- Source: R. C. Trevelyan
Robert Calverl(e)y Trevelyan (; 28 June 1872 – 21 March 1951) was an English poet and translator, of a traditionalist sort, and a follower of the lapidary style of Logan Pearsall Smith.
Life
Trevelyan was the second son of Sir George Trevelyan, 2nd Baronet, and his wife Caroline née Philips, who was the daughter of Robert Needham Philips MP, a Liberal Member of Parliament and textile merchant from Lancashire. Trevelyan was the brother of Sir Charles Trevelyan, 3rd Baronet, and of the historian G. M. Trevelyan.
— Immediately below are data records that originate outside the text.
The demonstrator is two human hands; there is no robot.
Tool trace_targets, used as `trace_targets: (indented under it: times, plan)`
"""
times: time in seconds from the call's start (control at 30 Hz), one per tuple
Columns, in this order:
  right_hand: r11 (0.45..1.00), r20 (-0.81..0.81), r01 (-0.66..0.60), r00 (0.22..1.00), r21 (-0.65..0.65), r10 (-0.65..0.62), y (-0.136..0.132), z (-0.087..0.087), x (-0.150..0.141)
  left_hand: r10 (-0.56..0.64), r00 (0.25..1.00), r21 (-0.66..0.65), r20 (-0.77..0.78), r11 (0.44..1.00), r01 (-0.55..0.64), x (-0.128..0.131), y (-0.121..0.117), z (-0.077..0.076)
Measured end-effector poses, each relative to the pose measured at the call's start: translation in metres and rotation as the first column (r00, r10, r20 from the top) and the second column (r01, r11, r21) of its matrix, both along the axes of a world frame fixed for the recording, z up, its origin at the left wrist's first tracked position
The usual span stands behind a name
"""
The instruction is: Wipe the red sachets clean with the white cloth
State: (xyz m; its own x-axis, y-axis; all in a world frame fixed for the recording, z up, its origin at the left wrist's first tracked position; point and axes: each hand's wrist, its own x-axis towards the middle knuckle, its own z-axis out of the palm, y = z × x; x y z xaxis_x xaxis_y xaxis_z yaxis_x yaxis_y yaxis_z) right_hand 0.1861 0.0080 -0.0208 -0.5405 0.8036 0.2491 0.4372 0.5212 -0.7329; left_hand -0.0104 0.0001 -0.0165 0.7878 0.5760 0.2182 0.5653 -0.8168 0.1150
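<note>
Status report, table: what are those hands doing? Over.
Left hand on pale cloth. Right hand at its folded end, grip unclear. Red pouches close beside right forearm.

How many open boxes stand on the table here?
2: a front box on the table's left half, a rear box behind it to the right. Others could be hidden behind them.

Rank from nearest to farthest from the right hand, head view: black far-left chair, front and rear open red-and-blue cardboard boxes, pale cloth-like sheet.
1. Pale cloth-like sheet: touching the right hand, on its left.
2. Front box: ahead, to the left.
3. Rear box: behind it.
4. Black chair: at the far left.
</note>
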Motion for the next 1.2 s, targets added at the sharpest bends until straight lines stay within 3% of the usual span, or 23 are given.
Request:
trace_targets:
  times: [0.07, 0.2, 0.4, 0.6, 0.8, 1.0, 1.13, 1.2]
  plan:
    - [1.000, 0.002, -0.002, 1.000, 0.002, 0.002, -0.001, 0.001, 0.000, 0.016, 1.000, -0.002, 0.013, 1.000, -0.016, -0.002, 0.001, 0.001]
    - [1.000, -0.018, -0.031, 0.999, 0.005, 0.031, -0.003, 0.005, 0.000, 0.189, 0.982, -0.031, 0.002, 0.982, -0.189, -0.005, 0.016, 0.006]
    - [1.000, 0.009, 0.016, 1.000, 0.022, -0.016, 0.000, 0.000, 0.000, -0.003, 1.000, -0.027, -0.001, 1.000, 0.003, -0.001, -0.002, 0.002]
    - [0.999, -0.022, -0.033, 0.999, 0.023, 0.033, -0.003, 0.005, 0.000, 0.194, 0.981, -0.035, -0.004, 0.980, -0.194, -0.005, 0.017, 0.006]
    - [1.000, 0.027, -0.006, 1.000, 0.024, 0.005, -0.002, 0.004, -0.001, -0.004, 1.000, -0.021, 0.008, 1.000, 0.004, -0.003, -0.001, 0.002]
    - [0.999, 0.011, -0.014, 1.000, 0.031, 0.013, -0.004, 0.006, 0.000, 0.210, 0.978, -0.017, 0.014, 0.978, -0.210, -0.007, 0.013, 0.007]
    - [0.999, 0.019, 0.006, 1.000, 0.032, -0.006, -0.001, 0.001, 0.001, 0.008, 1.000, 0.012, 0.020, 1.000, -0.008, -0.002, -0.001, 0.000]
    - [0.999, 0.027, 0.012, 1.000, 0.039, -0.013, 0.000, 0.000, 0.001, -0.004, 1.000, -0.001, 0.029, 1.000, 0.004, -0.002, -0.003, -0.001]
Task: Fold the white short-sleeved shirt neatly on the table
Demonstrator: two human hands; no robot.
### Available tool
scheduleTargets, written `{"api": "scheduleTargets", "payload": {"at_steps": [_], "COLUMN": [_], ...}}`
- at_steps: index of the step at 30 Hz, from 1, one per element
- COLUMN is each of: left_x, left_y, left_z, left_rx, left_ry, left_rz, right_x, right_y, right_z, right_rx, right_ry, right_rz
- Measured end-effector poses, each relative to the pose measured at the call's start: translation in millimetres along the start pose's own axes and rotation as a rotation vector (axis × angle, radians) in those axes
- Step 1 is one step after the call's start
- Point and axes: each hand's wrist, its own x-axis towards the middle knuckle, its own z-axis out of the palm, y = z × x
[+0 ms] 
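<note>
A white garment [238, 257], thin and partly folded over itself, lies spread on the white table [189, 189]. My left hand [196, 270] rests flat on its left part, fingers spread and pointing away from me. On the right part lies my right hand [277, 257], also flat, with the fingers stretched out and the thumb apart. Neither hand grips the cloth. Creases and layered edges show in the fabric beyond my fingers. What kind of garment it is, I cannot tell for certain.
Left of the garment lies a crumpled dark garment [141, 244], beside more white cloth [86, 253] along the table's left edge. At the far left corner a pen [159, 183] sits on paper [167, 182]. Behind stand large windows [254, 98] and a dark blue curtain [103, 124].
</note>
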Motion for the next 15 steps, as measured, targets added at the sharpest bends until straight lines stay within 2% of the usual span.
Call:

He was born in Weybridge and educated at Wixenford (where he was known as "the Dodo" and was a particular friend of Frederick Lawrence), then at Harrow. From 1891 to 1895 he studied at Trinity College, Cambridge, where he became one of the Cambridge Apostles. He studied Classics and then law; his father wanted him to follow a career as a barrister, but his ambition was to be a poet.
Described as a "rumpled, eccentric poet", and sometimes considered a rather ineffectual person, he was close to the Bloomsbury Group, who called him 'Bob Trevy'. He had a wide further range of social connections: George Santayana from 1905; Isaac Rosenberg; Bernard Berenson; Bertrand Russell; G. E. Moore; E. M. Forster with whom he and Goldsworthy Lowes Dickinson travelled to India in 1912. His pacifist principles extended to sheltering John Rodker, "on the run" as a conscientious objector during World War I; when he became liable to conscription by the raising of the maximum age in 1918, he volunteered for the Friends' War Victims Relief Service, serving in France, August 1918 to March 1919.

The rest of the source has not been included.